[Opening DATASET SECTION section]
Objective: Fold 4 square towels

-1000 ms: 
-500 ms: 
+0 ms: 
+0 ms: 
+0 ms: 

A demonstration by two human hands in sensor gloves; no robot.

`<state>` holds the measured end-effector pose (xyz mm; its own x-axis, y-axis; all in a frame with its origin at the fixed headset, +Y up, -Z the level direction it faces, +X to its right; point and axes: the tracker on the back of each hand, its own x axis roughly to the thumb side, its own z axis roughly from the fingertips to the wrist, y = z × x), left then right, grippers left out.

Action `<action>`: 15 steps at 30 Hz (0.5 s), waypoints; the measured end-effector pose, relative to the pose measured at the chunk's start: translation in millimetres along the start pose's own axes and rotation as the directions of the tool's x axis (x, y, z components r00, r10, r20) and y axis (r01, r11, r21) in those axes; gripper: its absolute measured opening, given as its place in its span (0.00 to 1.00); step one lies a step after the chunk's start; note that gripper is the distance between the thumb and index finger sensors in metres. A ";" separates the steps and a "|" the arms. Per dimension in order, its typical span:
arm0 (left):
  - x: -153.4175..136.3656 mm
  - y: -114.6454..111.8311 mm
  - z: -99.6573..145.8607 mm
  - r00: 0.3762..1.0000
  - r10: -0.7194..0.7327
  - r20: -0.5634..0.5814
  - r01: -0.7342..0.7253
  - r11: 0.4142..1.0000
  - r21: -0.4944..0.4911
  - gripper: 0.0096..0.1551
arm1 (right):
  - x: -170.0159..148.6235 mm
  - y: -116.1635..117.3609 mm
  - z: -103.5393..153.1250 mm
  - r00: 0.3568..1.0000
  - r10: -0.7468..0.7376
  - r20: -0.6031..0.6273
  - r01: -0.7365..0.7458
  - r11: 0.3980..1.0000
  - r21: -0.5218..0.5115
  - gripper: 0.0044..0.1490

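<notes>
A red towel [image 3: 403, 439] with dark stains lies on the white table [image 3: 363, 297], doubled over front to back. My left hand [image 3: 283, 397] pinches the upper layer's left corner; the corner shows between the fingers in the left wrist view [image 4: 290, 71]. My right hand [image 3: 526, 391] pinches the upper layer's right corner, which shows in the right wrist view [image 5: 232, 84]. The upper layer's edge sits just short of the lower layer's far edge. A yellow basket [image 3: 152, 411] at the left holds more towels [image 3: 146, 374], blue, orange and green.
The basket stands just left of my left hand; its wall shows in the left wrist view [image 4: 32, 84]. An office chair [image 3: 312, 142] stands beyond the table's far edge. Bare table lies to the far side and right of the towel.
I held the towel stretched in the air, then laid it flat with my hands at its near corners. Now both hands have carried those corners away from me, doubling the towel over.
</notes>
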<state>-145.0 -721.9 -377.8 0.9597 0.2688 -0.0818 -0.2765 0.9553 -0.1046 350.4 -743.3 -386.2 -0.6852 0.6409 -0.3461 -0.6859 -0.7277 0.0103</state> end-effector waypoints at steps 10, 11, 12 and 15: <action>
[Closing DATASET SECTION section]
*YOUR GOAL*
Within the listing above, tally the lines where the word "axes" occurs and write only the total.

*WRITTEN REPLY*
2